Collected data
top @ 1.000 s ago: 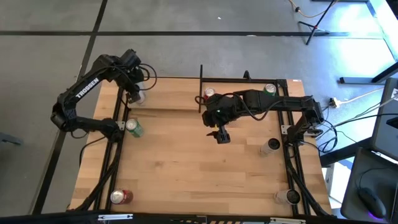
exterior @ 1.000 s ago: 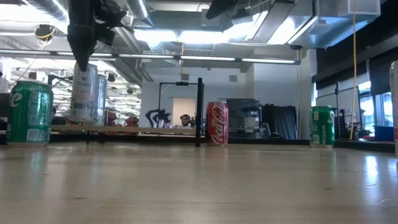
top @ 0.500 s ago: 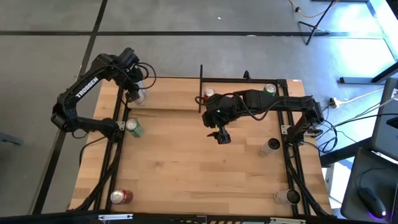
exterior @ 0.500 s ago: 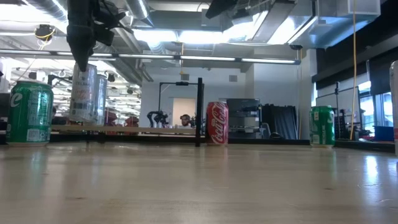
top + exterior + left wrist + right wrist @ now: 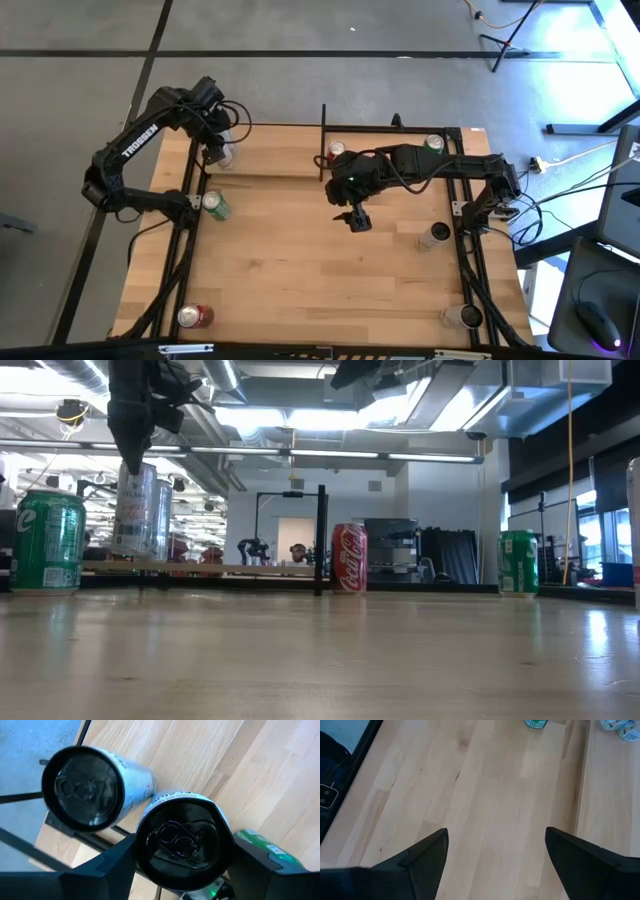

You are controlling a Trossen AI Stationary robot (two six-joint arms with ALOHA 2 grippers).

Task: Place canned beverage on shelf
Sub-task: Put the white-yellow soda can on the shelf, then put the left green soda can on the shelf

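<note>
The shelf (image 5: pixel 265 150) is a narrow light-wood board in black rods at the table's far left; it also shows in the low view (image 5: pixel 230 568). My left gripper (image 5: pixel 218 150) is above the shelf's left end, shut on a silver can (image 5: pixel 182 840). A second silver can (image 5: pixel 82 787) stands upright on the board right beside the held one. My right gripper (image 5: pixel 355 218) hangs open and empty over the middle of the table, its fingers wide apart over bare wood in the right wrist view (image 5: pixel 495 855). My left gripper pinches the silver can between its two fingers (image 5: pixel 112 865), one on each side of the can's upper wall just below the top rim (image 5: pixel 141 845). The fingers come from above, pointing down. The can hangs upright (image 5: pixel 135 510), its bottom at or just above the shelf board; whether it touches I cannot tell.
A red can (image 5: pixel 337 150) stands by the shelf's right end post (image 5: pixel 321 540). Green cans stand at the far right (image 5: pixel 433 143) and the left edge (image 5: pixel 215 205). A red can (image 5: pixel 195 316) and two silver cans (image 5: pixel 437 235) (image 5: pixel 465 316) stand nearer the front.
</note>
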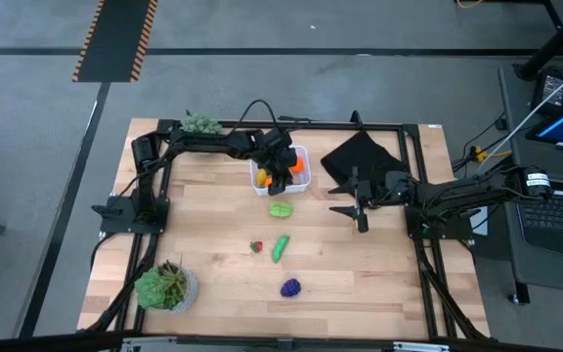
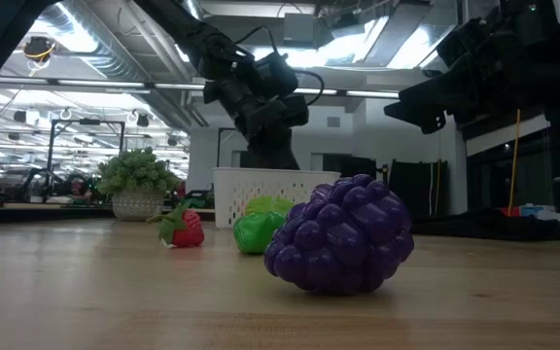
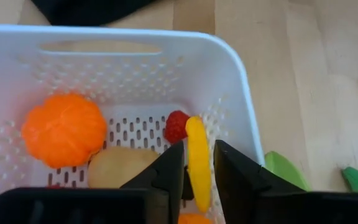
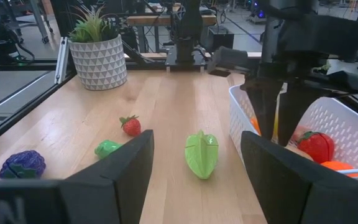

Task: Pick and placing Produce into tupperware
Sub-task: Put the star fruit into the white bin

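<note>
The white tupperware (image 1: 296, 186) stands at the table's far middle. Inside it lie an orange piece (image 3: 64, 129), a tan piece (image 3: 120, 167), a small red berry (image 3: 176, 126) and a red tomato (image 4: 316, 146). My left gripper (image 1: 280, 179) reaches down into the tub, shut on a yellow produce piece (image 3: 197, 158). On the table lie a green starfruit (image 1: 281, 208), a strawberry (image 1: 256, 246), a green vegetable (image 1: 280, 247) and purple grapes (image 1: 290, 287). My right gripper (image 1: 353, 213) hovers open to the right of the tub, touching nothing. My left gripper pinches the long yellow piece around its middle (image 3: 199, 177) between its two fingers (image 3: 169, 174), coming from above and pointing down into the tub. The fingers lie across the piece. Its far end (image 3: 194, 124) reaches toward the tub floor beside the red berry; whether it rests there I cannot tell.
A black folded cloth (image 1: 360, 156) lies at the far right, behind my right gripper. Two potted plants stand at the far left (image 1: 201, 123) and near left (image 1: 167, 286). A black frame (image 1: 409, 176) rims the table. Bare wood spreads across the near right.
</note>
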Action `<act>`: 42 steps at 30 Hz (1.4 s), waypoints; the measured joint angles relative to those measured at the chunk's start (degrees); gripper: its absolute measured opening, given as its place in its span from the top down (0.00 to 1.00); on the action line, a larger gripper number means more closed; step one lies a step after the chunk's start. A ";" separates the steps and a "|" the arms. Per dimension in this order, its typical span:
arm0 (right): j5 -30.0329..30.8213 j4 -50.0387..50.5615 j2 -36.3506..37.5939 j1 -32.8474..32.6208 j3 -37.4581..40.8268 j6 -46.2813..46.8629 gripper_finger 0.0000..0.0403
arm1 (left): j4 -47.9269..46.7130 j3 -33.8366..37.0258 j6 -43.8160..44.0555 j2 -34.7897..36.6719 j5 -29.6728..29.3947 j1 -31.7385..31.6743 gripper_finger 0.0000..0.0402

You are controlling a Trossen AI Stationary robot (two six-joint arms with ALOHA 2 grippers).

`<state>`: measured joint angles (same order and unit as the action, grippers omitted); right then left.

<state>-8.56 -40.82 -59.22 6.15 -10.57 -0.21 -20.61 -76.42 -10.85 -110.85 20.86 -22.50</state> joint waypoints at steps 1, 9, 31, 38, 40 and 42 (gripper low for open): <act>0.00 0.00 0.00 -0.02 0.00 0.00 0.40 | -0.16 0.00 -0.03 0.00 -0.31 0.00 0.79; 0.00 0.00 0.00 -0.01 0.00 0.04 0.40 | -0.35 0.00 -0.65 0.00 -0.39 -0.28 0.68; -0.02 0.46 0.00 -0.01 0.00 0.05 0.40 | -7.46 0.00 -3.31 11.47 -0.83 -0.86 0.60; -0.02 1.04 0.00 -0.02 0.00 0.22 0.40 | -8.91 -0.02 -6.49 16.11 -1.29 -0.86 0.61; -0.04 1.34 0.00 -0.02 0.00 0.13 0.40 | -8.97 0.25 -7.12 17.78 -1.23 -0.86 0.62; -0.02 1.99 0.00 -0.02 0.00 0.13 0.40 | -7.43 1.61 -8.17 19.87 0.06 -0.86 0.62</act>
<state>-8.58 -38.83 -59.22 6.13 -10.57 -0.08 -28.04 -74.82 -19.02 -90.98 20.92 -23.35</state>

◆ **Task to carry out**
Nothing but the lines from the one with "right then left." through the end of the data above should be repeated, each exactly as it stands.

◆ **Solution for this exercise**
`<state>`: measured joint angles (same order and unit as the action, grippers omitted); right then left.

<state>-8.56 -40.82 -59.22 6.15 -10.57 -0.21 -20.61 -76.42 -10.85 -110.85 20.86 -22.50</state> joint waypoints at steps 1, 9, 31, 38, 40 and 42 (gripper low for open): <act>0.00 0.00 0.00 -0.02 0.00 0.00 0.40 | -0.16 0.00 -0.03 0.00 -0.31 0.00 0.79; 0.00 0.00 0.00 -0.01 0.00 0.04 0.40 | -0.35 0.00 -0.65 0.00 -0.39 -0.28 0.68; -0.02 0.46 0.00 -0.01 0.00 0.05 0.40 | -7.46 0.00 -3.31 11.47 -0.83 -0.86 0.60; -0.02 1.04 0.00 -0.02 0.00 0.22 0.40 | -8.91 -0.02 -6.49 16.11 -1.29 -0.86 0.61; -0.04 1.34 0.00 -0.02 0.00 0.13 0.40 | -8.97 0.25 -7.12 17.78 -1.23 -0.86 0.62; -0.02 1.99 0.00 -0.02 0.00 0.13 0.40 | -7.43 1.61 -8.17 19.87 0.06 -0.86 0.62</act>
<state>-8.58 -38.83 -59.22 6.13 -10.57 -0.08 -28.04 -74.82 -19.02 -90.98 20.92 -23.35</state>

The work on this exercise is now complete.